Notes from Data Skills on Feb. 11, 2015

Homework - what we learned

If you spend 15 or 20 minutes on the assignment and you're not getting anywhere, send a note asking about the instructions. Segue into how to ask good questions. Guidance on writing good questions to get help Go through all the steps you've taken. Get out of the habit of using shorthand, try to use full sentences. If I follow your steps, I should be able to reproduce your problem. The assignments will re-enforce what we did in class, not be something completely new.

Reflecting on the 311 assignment

Are there points of comparison that you need? (To understand the data better) For how many noise complaints per kind of dwelling, it would be useful to get the number of each kind of dwelling from the Department of Buildings. Michael Heimbinde, the AirCasting guy also has an app that measures volume of an area and files it with the latitude-longitude coordinates.

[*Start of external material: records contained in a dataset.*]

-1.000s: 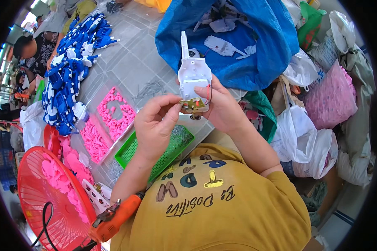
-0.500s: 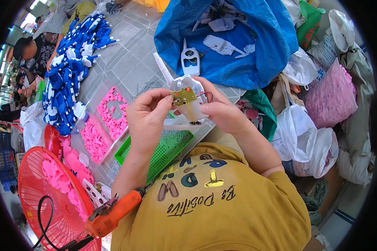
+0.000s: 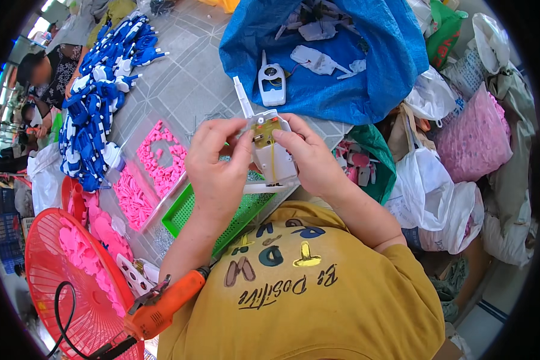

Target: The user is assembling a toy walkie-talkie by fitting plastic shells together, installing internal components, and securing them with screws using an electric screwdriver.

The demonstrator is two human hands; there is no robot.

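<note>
A white, glossy moulded-plastic handset shell point(image 3: 269, 167) with a slim tapering antenna is held open-side up above the near edge of a grey counter point(image 3: 174, 75) patterned with pale lines. In its upper part, a flat, olive-yellow circuit board point(image 3: 263, 127) with a small red component is seated, and a thin yellow wire is run down from it. The shell is gripped at its right side by the right hand point(image 3: 317, 161), whose thumb is pressed onto the board. The thumb and forefinger of the left hand point(image 3: 219, 171) are brought together at the board's left edge; whether anything is pinched there cannot be told. Beneath the left wrist, a green perforated plastic tray point(image 3: 184, 217) is partly covered. Beyond, a white front casing with a round opening point(image 3: 272, 84) is laid at the edge of a crinkled blue woven-plastic sack point(image 3: 381, 84).

Half a second earlier, the board is tilted up over the shell by the left hand; now it is laid flatter within the shell, under the right thumb.
</note>
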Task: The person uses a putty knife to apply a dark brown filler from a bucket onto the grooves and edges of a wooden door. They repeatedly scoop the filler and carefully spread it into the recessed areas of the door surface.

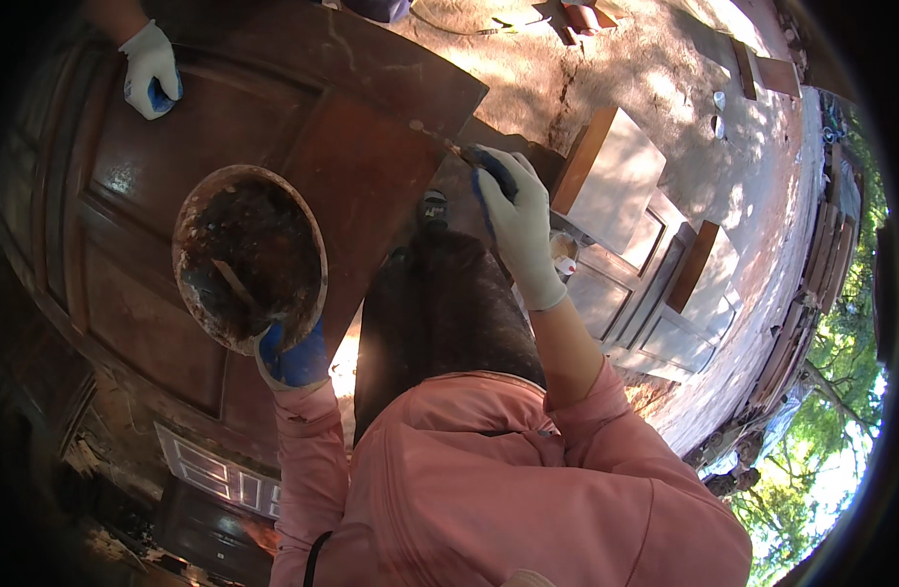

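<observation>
My left hand (295,354), in a blue-palmed glove, grips the rim of a round, crusted bowl (319,256). Dark residue coats the inside of the bowl, and a flat stick (236,282) lies in it. My right hand (513,196), in a white glove with blue fingertips, is closed around a slim tool (453,148). Its tip points at the edge of a dark brown wooden door (361,147), near a small pale spot on the surface; the tool's exact kind is too small to make out. The panelled door spreads under the bowl.
Another person's gloved hand (153,73) rests on the door at the upper left. Pale cabinet-like wooden pieces (621,176) stand to my right, beside a small container (565,256). Stacked boards (811,264) line the far right. A white-paned frame (219,470) lies at the lower left.
</observation>
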Motion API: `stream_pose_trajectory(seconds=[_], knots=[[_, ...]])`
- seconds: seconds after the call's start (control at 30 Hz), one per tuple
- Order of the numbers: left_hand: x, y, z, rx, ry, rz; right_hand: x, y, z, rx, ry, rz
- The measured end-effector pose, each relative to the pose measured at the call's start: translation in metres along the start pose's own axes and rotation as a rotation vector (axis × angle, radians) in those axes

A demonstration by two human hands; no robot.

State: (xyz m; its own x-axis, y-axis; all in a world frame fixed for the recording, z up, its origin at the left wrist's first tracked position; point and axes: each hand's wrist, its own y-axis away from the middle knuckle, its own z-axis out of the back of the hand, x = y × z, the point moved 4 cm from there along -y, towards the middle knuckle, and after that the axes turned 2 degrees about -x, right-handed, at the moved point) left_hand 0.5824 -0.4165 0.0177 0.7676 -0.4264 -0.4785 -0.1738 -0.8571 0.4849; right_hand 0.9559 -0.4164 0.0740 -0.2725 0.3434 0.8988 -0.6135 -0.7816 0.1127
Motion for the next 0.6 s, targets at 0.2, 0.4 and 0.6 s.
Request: stream_pose_trajectory(seconds=[0.2,0.4,0.6], knots=[[0.001,-0.003,0.029,-0.08,-0.264,-0.025,0.011,-0.008,-0.019,-0.062,0.363,0.248],[-0.002,0.0,0.0,-0.027,-0.143,0.017,0.007,0.0,-0.032,-0.012,0.518,0.227],[-0.004,0.002,0.008,-0.032,-0.347,-0.011,0.012,-0.001,-0.04,-0.044,0.516,0.261]])
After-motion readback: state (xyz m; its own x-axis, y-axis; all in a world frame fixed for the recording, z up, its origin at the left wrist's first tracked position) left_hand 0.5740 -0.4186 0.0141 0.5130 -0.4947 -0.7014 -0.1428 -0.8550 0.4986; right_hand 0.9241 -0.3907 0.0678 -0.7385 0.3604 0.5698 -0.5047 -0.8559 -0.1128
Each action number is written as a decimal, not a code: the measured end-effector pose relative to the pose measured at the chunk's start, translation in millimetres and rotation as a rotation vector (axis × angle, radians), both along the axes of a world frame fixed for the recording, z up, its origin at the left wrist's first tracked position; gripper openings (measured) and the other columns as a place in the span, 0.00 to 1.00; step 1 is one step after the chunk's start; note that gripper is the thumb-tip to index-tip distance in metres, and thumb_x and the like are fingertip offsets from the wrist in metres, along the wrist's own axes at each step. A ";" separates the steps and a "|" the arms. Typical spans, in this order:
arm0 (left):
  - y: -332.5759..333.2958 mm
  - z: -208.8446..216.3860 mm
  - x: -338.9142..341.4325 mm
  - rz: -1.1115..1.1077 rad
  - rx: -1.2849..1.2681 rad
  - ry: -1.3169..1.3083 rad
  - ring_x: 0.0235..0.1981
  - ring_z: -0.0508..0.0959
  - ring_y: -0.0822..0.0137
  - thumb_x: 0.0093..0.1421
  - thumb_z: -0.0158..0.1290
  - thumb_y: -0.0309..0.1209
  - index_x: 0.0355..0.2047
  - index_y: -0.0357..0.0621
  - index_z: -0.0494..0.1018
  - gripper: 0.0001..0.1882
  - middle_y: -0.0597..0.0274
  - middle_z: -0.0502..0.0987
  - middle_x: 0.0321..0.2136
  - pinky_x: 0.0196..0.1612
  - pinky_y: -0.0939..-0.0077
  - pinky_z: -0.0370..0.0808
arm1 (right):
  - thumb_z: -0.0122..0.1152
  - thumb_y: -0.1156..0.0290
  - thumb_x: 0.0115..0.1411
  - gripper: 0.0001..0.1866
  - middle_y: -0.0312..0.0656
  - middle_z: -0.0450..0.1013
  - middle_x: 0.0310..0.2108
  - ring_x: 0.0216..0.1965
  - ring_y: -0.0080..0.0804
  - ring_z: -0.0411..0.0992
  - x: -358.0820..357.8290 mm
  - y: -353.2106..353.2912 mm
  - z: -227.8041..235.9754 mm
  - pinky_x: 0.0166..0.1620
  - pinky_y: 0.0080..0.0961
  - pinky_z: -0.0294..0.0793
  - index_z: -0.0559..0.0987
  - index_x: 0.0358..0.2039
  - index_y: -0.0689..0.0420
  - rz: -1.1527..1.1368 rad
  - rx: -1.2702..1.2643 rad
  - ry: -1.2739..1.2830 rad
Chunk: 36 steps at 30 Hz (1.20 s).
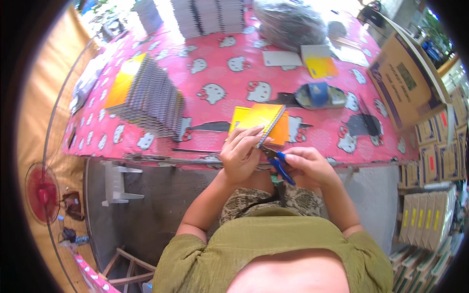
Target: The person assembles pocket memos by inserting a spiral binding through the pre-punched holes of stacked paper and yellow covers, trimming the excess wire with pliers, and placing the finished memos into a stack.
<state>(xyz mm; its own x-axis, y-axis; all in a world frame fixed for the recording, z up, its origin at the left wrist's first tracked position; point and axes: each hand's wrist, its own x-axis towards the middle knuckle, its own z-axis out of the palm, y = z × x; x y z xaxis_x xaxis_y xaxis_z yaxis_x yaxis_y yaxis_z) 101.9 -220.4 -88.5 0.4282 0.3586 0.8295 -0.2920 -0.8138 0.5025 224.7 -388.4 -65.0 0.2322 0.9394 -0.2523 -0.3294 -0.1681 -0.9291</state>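
Note:
My left hand (240, 152) grips a small yellow spiral-bound notebook (266, 114) just above the table's near edge, its wire spine facing right. My right hand (309, 166) is closed around blue-handled pliers (282, 168). Their metal jaws are at the lower end of the spiral, close to my left fingertips; whether they touch the wire is too small to tell. Beneath and behind the held notebook show a yellow cover and an orange cover (280, 136), partly hidden.
A tall leaning stack of spiral notebooks (156, 100) stands left on the pink table (210, 115). A blue slipper (320, 95), a yellow-and-white notebook (320, 66) and a plastic-wrapped bundle (290, 24) lie beyond. More stacks (207, 17) stand at the back, a cardboard box (410, 78) right.

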 end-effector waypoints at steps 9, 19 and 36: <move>178.7 156.9 -97.9 0.436 -0.532 -0.473 0.21 0.67 0.81 0.59 0.57 0.34 0.19 0.46 0.60 0.18 0.69 0.68 0.18 0.27 0.84 0.67 | 0.66 0.63 0.51 0.23 0.51 0.71 0.46 0.49 0.46 0.68 68.2 -35.7 -48.4 0.54 0.38 0.65 0.75 0.45 0.62 -0.483 -0.184 -1.463; 239.3 104.2 -107.0 0.567 -0.633 -0.336 0.29 0.75 0.74 0.59 0.56 0.33 0.33 0.39 0.71 0.10 0.61 0.75 0.29 0.33 0.78 0.73 | 0.68 0.52 0.48 0.32 0.59 0.68 0.51 0.54 0.54 0.65 228.2 -69.5 -41.6 0.57 0.41 0.63 0.75 0.44 0.66 -0.890 -0.404 -1.685; 60.1 16.5 64.7 0.058 0.308 0.735 0.42 0.77 0.55 0.57 0.53 0.31 0.41 0.43 0.77 0.12 0.53 0.78 0.39 0.47 0.68 0.70 | 0.61 0.74 0.51 0.10 0.53 0.73 0.34 0.39 0.49 0.73 234.3 -59.6 -18.7 0.43 0.41 0.71 0.79 0.36 0.60 -0.655 -0.643 -1.710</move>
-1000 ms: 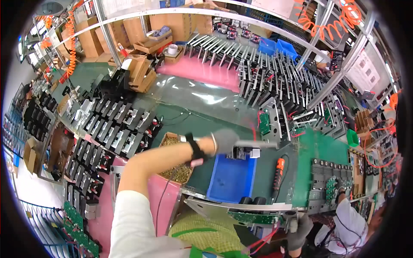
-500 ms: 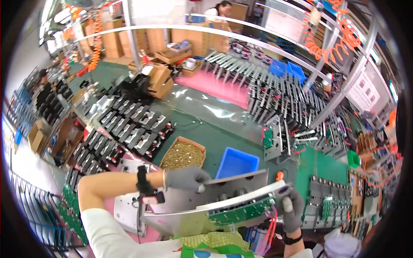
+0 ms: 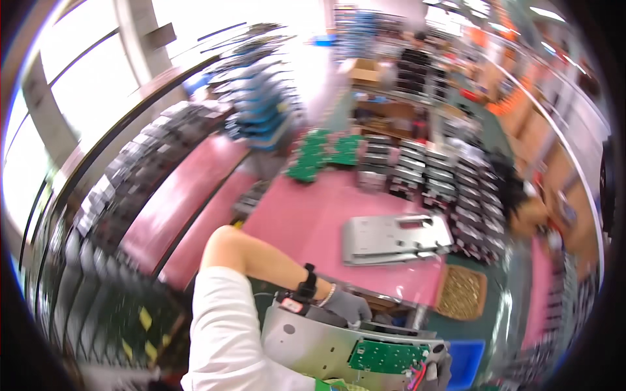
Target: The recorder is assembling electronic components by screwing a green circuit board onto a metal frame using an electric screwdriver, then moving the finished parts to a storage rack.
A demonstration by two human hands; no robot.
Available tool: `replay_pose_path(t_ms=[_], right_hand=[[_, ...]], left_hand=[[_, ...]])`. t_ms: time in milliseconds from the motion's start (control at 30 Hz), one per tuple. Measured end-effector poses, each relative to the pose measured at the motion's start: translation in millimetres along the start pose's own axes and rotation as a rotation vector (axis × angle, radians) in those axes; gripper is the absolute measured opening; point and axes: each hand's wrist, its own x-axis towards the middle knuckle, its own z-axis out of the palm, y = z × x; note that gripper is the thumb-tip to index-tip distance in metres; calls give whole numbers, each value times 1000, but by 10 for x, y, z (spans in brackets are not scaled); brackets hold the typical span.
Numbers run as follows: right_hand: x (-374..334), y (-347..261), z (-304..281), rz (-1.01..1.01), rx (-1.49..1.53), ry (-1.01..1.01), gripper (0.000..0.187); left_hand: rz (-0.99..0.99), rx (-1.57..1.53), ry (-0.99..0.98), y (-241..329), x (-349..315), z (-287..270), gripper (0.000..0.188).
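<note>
A silver sheet-metal chassis [image 3: 306, 339] is held low in front of me, its broad side turned toward me. On that side sits a green circuit board [image 3: 388, 355], with red and purple wires [image 3: 416, 376] at its right end. My left hand [image 3: 349, 307], in a grey glove, is closed over the chassis's far upper edge. At the chassis's right end, my grey-gloved right hand [image 3: 443, 366] grips the corner beside the wires; the picture's lower edge crops it partly. The inside of the chassis is mostly hidden.
Beyond my hands, another silver metal housing [image 3: 398, 240] lies on a pink-covered table [image 3: 306, 228]. A box of small brass-coloured parts [image 3: 461, 293] and a blue bin [image 3: 466, 365] stand to the right. Green boards [image 3: 310, 155] and rows of black-and-silver units [image 3: 411, 169] are farther back.
My view has swung left, bringing the pink table and window side into sight. The chassis now sits lower in the picture, its board side more face-on; both hands still hold it.
</note>
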Motion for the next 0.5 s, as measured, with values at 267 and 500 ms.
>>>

Introduction by Jue Yang, technologist in residence

A resource to go to when needing help. Past projects: http://open.undp.org/#2014 Can help us with technically cleaning data, storytelling, some analyses, finding more datasets, and lots more. Doesn't matter what kind of question, she's happy to talk or meet. To reach her: https://github.com/jueyang/call-me-maybe

Turning to look at our pitches on Gist

https://gist.github.com/amandabee/1f97f9639a1b7128559f http://daringfireball.net/projects/markdown/dingus Taking 5 minutes to add formatting to our pitches using Markdown. Take 5-10 minutes to read another group's pitch, then give feedback, particularly about potential points of comparison and what datasets they could throw out. Look at each other's pitches and see what could be useful for you and give feedback to each other.

Learning Open Refine

Downloaded the Louisiana Elected Officials Excel file: http://www.sos.la.gov/ElectionsAndVoting/FindPublicOfficials/Pages/default.aspx Those who hadn't earlier downloaded Google Open Refine. Opening the Louisiana Elected Officials file in Open refine http://amandabee.github.io/CUNY-data-skills/hands-on/refine.html We went over:

  • Clustering
  • Transform: Trim leading and trailing whitespace
  • Reading the Undo/Redo tab with each action you took to the dataset, in a way that you can read it (JSON)
  • Splitting columns (like zip codes into first five digits and plus four into a separate column)
  • Custom numeric facet

Using Open Refine is particularly useful in campaign finance reporting. More on faceting: https://github.com/OpenRefine/OpenRefine/wiki/Faceting

If you want to export the dataset from Refine to Excel or something else, export it as a csv.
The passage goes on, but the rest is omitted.